Wasn't long before that conclusion was called into doubt.
You know, good science can be so disappointing sometimes.
What have we learned since then?
How will we avoid getting it wrong this time? Or did we even get it wrong that time?
Well, I think it's a great example, the Allen Hills meteorite. And in a sense, I might not be where I am, having made it through grad school funded by the NASA Astrobiology Institute, largely working on a Mars rover mission at JPL, had it not been for that work
on Alan Hills. As much as we point to it as an example of, you know, jumping to conclusions or
maybe getting something wrong, really, if people, I really encourage people to go back to that paper
or go to the paper, the McKay 1996, McKay et al. 1996 paper that was the original report.
And there is a lot of good work to be found in that paper. And often that study is used,
I think, oversimplified. And we look at those images that are pretty famous of these sort of
worm-shaped features in the rock. But the study was about much more than that.
And it was actually, I think, a pretty nice template for the kind of approach that we take
today, where we look for combinations of lifelike shapes. Sometimes in geology, we call them
textures or morphologies, but basically lifelike shapes in a rock that are combined with or co-occur with
in space, lifelike compositions. So chemical compositions, these can be the elements that are
the chemical elements that are important to biology. So there's this sort of super important
short list that we often call schnapps, C-H-N-O-P-S. But there are certainly quite a few
other elements that are important to life. And then biologically important minerals,
you know, the seashells around us are made of calcite or aragonite, our teeth and bones have
apatite, hydroxyapatite, phosphate minerals, carbonate minerals, sulfide minerals, iron
oxides, and so forth.
Minerals that tend to hang out in the presence of life, they do so often because they represent
metabolic substrates.
So all animals, ourselves included, use one very specific type of metabolism, aerobic
respiration, where we take in organic matter,
breathe in oxygen, and harness that energy, that very energetic metabolism.

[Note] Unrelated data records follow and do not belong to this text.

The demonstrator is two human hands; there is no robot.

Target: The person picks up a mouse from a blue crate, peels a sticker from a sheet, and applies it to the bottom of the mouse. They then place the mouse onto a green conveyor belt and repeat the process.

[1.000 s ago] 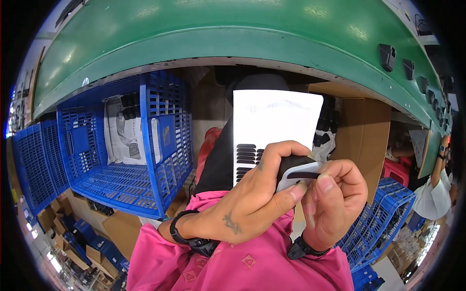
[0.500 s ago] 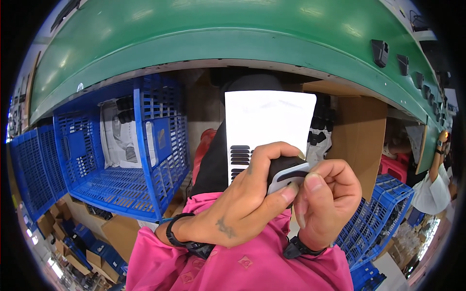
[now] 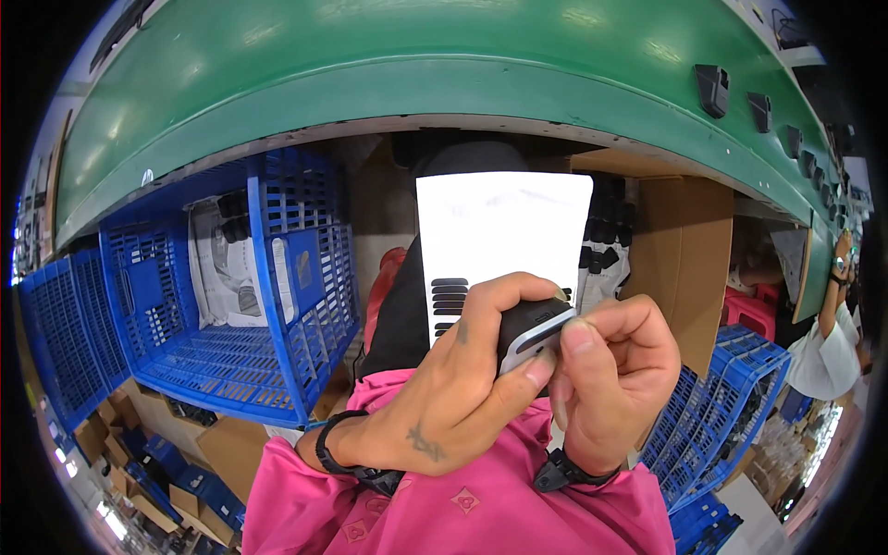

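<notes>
My left hand [image 3: 453, 393] is wrapped round a small black device [image 3: 520, 322] with a light grey end face, tilted toward my right hand. Across that grey face runs a dark rounded strip [image 3: 535, 344], looking like a black sticker. The thumb and forefinger of my right hand [image 3: 618, 375] pinch at the strip's right end; the fingertips hide how much of it is stuck down. Under both hands, a white sheet [image 3: 504, 231] lies on my lap, with rows of black oval stickers [image 3: 450, 301] near its left edge. My left hand covers part of the sheet.
A green workbench [image 3: 388, 88] spans the far side, with several black device housings [image 3: 712, 91] along its right. A blue crate [image 3: 213, 370] stands at left, another blue crate [image 3: 712, 416] at right beside a cardboard box [image 3: 684, 250]. Another person's arm [image 3: 837, 287] shows far right.
The device has turned slightly in my left hand, so its grey face looks narrower. My right fingers stay pinched at its edge. The whole view has shifted a little.
</notes>
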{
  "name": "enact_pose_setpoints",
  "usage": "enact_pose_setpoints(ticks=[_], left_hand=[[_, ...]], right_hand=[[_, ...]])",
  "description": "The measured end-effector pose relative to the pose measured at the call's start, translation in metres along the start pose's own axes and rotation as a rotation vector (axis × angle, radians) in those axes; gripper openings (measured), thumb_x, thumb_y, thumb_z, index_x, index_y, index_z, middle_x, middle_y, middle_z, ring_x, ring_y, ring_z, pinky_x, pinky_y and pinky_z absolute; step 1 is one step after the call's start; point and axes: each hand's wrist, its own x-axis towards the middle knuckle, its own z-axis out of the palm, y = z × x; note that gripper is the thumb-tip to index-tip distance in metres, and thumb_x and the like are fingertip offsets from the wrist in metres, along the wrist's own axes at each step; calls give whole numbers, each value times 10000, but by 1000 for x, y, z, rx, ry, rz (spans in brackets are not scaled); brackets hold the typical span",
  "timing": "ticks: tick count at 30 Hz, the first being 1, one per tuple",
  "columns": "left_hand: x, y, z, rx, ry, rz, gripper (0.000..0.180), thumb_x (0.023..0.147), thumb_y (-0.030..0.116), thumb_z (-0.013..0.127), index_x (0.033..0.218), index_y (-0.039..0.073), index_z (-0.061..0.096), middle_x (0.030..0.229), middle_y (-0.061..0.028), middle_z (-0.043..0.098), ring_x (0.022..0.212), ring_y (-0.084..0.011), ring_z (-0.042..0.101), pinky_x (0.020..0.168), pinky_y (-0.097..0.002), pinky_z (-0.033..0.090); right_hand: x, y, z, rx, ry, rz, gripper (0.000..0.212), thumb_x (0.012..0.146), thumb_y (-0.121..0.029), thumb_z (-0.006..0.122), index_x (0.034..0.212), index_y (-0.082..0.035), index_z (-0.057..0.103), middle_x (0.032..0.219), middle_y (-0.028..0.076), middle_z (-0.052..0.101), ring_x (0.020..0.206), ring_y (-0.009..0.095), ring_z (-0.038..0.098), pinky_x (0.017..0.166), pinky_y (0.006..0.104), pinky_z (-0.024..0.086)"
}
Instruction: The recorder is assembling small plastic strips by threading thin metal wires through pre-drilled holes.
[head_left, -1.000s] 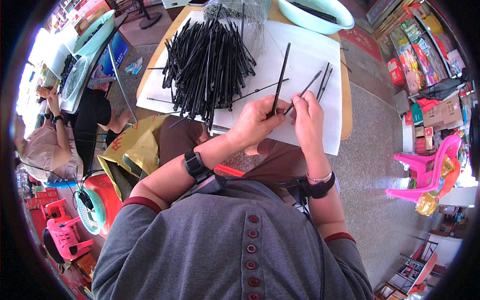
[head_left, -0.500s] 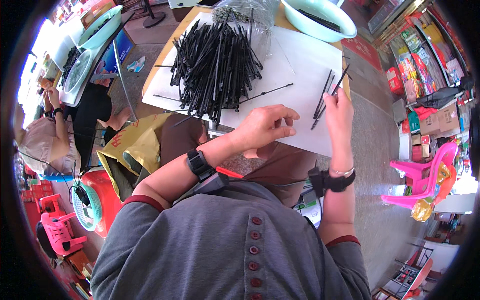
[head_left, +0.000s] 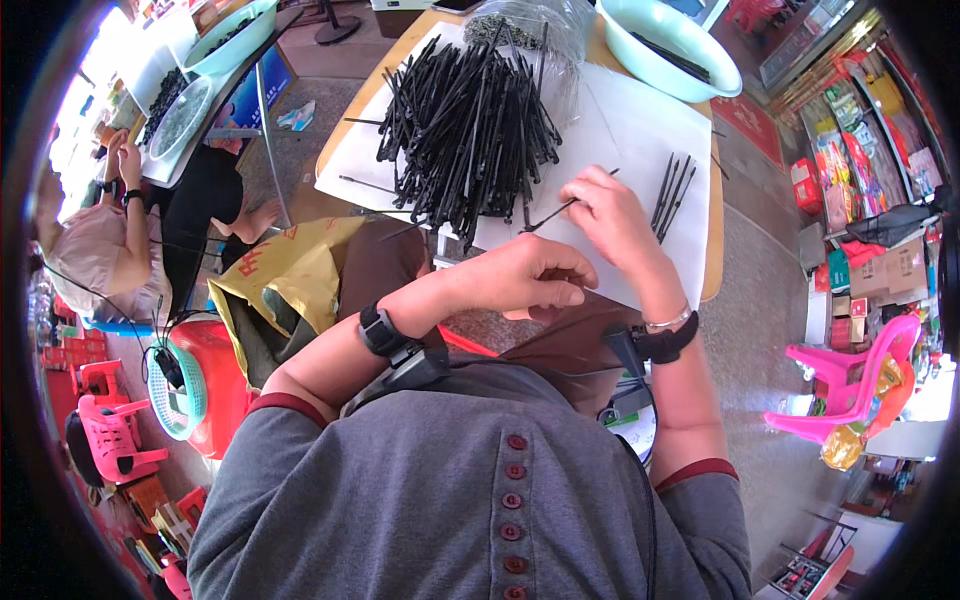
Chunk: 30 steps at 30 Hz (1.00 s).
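A big heap of thin black rods with small knobs (head_left: pixel 465 135) lies on a white sheet (head_left: pixel 625 130) on the table in front of me. My right hand (head_left: pixel 615 215) pinches a single thin black rod (head_left: pixel 556 213) near its right end, just right of the heap. Below the heap, my left hand (head_left: pixel 530 272) is curled with the thumb toward the fingers; whatever it may hold is hidden. Several more black rods (head_left: pixel 672 198) lie side by side on the sheet, beyond my right hand.
A pale green basin (head_left: pixel 670 50) with black rods stands at the table's far right, beside a clear plastic bag (head_left: pixel 550 30). Another person (head_left: pixel 110 240) sits at a table on the left. A pink plastic chair (head_left: pixel 850 385) stands at right; a yellow bag (head_left: pixel 290 270) is left of my legs.
My right hand has moved left from the rods at the sheet's right side and taken hold of the loose rod beside the heap. My left hand stays curled in nearly the same place.
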Motion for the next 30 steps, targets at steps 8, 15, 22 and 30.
enact_pose_setpoints(ticks=[8,15,22,30], left_hand=[[-19,-4,-6,-361,174,-173,355,956,243,509,1150,-54,521,866,-110,645,723,-158,660,622,-271,556],[-8,2,-9,-486,191,-47,277,964,79,465,1208,-51,456,902,-100,613,797,-179,646,687,-285,566],[3,3,-9,-490,382,13,222,961,68,460,1151,-41,491,907,-99,609,787,-175,643,704,-282,552],[22,-4,1,-537,293,61,228,944,52,474,1135,-70,488,879,-113,612,768,-178,655,689,-272,566]], right_hand=[[-27,-7,-21,-99,204,-64,124,753,26,605,876,7,600,888,125,529,827,291,582,706,370,481],[-32,-29,-21,133,386,-77,275,791,64,550,1055,-5,581,1018,123,529,807,252,583,729,334,496],[21,76,-7,-267,506,277,229,828,-118,585,1040,-29,579,1077,169,547,838,327,607,729,405,499],[46,74,-3,-423,344,293,135,838,-152,535,891,-35,576,837,193,631,815,391,612,713,469,480]])
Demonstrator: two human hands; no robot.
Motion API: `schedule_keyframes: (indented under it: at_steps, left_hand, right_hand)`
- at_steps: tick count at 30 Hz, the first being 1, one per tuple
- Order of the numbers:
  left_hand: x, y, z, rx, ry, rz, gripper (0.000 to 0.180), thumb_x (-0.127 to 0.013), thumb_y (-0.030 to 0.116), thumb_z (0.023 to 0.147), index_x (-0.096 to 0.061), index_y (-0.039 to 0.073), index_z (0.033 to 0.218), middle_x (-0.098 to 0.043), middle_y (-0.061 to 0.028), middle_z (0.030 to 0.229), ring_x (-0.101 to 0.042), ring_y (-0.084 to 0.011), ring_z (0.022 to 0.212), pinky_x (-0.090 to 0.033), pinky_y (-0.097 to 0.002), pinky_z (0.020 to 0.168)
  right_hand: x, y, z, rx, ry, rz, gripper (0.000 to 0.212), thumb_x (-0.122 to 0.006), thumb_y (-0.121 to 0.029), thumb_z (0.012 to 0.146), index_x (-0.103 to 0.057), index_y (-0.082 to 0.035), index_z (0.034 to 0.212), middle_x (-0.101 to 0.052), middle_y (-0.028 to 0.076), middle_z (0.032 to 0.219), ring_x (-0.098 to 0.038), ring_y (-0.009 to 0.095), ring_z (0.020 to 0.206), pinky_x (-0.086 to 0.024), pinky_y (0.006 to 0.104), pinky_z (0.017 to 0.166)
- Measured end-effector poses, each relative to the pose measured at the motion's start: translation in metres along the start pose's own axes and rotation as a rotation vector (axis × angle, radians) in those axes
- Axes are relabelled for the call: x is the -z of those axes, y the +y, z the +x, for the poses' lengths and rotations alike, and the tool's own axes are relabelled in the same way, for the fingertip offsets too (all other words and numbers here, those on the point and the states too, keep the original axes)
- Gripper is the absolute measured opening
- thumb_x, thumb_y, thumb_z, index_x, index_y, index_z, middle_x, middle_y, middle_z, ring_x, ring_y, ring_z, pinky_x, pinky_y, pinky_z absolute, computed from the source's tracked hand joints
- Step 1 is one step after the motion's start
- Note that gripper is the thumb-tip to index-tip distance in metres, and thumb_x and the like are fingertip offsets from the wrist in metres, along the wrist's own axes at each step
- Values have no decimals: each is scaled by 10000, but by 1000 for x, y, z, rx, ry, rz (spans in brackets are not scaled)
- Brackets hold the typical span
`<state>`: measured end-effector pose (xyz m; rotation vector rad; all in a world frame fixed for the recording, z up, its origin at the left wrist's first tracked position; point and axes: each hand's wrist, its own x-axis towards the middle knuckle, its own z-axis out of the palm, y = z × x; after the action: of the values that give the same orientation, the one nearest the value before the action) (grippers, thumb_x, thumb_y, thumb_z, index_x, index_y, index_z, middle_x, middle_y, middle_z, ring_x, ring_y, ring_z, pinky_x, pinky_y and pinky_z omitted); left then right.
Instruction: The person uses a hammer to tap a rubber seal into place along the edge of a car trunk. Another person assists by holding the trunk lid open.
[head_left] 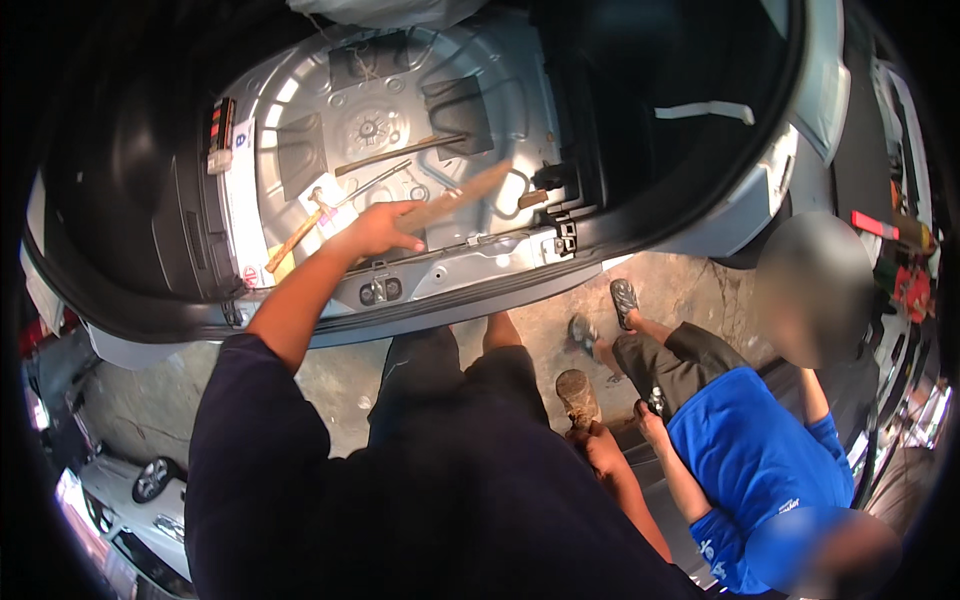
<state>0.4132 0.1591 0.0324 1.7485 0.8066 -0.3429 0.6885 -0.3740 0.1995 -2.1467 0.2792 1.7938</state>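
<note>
Silver-grey metal forms the floor well [515, 112] of the car's open boot. Over its near side the person's left hand [385, 230] holds a flat wooden strip [465, 193], thumb and fingers closed about its near end, the free end pointing far right. The right hand [598, 448] is down to the near right, fingers curled, at the lower end of a worn brown object [578, 395]; whether it grips this cannot be told.

With the strip apparently held by one end only, a loose pinch could let it tip onto the metal, and a wide swing could knock the tools below. A sudden step back to the right could bump the co-worker [765, 445] in blue, who is close by.

The well contains a wooden-handled hammer [297, 240] on the left, a long dark rod [400, 155] farther in and a thinner metal rod [380, 181] nearer. In the boot's right side lies a white strip [705, 111]; at the left, an orange-and-black item [221, 133].
</note>
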Motion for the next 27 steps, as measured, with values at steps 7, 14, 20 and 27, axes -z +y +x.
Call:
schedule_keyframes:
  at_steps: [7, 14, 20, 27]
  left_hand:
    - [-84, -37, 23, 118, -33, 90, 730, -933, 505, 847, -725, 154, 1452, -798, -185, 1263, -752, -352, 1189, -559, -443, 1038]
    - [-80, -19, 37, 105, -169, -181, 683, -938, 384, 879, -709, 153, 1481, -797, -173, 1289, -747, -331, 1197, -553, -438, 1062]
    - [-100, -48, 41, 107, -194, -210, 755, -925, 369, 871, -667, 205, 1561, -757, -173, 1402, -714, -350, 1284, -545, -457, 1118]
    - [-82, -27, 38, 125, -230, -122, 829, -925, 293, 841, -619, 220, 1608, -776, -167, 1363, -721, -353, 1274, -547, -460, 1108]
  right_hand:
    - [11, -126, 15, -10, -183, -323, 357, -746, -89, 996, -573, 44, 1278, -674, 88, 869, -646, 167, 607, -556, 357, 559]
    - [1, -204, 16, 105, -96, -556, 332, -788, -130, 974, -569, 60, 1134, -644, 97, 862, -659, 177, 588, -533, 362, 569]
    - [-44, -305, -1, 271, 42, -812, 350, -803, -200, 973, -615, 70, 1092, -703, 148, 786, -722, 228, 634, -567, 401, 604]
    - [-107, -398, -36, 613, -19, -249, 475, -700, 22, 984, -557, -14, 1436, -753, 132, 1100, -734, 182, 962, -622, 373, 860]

But basically,
any chemical reaction that you can imagine that involves what we call redox chemistry,
oxidation reduction chemistry, and rusting is a great example of that, turning iron into iron oxide. Any chemical
reaction like that, there's some microbe living off of it. So there are so many different types
of metabolisms. And those different metabolisms, when they're expressed in the environment,
lead to the precipitation of different minerals that can be preserved for billions of years.
So that's important. We look for those. And then we look for
lifelike compositions in terms of molecules, the organic molecules. So all life that we know of
is carbon-based. We'll often hear about, yeah, but what about silicon-based life or other possibilities?
And there are all kinds of possibilities. But when we talk about looking for ancient life on Mars, we're looking first,
at least, for life mostly as we know it. So for carbon-based life that would be built of organic
molecules and use liquid water. And so this, going back to that original Alan Hills study,
if you take a look at that paper again, you'll find that they were using a bunch of different cutting edge techniques to look at those concentrations of elements and minerals, and in some cases,
molecules that co-occurred in shapes that were interesting. So it's actually not all that
different, the approach we use today. Now that said, you're right that I think the consensus
view is that the interpretation that that represents evidence of ancient life on Mars is not really there in the scientific community today.
But it launched that study and similar things around the same time, launched a whole new conversation about astrobiology and the search for life on other planets.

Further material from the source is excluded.